Released during the same summer as Steel, director Mark A.Z. Dippe's film is the polar opposite of Shaq's cutesy endeavour. Inspired by Todd McFarlane's ridiculously gritty comic, the never-quite-weird-enough Spawn focuses on an assassin (Michael Jai White) who is sent to Hell, only to turn his back on evil. While Jai White is an actor of colour, audiences only glimpse his true visage briefly in the film, with his face mostly concealed behind Spawn's mask, or shown badly burnt.

Blade trilogy (1998, 2002, 2004)

Wesley Snipes takes care of some vampires in Blade II.

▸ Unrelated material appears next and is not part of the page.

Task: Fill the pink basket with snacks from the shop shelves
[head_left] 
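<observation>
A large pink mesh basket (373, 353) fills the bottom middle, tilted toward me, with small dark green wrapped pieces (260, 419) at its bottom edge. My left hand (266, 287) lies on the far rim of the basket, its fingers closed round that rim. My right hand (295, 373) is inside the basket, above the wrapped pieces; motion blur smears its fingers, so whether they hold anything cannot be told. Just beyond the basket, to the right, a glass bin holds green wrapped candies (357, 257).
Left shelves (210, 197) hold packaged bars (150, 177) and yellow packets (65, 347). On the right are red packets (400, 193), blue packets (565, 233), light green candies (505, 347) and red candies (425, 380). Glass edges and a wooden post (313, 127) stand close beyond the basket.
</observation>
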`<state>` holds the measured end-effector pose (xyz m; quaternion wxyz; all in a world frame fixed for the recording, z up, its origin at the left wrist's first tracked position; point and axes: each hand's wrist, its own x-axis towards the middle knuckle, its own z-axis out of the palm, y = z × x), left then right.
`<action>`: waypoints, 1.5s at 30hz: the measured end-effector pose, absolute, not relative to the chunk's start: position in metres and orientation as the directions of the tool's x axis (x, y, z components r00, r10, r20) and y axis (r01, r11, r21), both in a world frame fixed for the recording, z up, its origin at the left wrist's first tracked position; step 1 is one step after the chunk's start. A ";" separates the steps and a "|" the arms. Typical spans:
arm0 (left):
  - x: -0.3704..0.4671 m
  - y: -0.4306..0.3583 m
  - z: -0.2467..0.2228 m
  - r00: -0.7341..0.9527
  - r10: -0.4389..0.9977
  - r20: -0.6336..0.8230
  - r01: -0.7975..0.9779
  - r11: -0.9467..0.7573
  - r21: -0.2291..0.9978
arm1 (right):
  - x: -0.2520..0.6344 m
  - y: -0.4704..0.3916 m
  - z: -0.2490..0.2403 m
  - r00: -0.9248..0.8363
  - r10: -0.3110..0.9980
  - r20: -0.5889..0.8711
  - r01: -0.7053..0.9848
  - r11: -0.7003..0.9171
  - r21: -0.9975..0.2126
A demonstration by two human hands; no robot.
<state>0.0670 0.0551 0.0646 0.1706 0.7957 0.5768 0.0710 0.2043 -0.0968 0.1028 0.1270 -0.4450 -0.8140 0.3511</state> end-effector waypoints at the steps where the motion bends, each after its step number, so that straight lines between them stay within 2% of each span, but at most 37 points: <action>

The origins of the current Marvel Cinematic Universe can be found in Wesley Snipes's Blade trilogy. For the first time, a studio found success with Marvel material, using the half-vampire title character as a way to build a franchise of its own, albeit a gory R-rated series that seems a world away from today's bloodless Avengers antics. Blade II, directed by Guillermo del Toro, is even a legitimate genre touchstone, as surreal as it is severe. Shame about Blade: Trinity, though, which forced Snipes to face off against Dracula (cool idea) but also team up with wisecracking side characters played by Ryan Reynolds and Jessica Biel (bad idea).

Catwoman (2004)

Halle Berry as Catwoman.

Technically, Catwoman is a comic-book villain, not a superhero, and technically, she is associated more with the human persona Selina Kyle, rather than this film's Patience Phillips. And one more technicality: Yowza, is this Halle Berry movie awful.

Hancock (2008)

Will Smith starring as Hancock.

Like the first two entries on this list, including Peter Berg's Hancock is a bit of a cheat, since the title character (played by Will Smith) is an original superhero with no comic-book origins. Also a cheat: the film itself, a bizarre mesh of action, comedy, domestic drama and Greek mythology that doesn't succeed on any level. The production values are high, but the payoffs are nonexistent.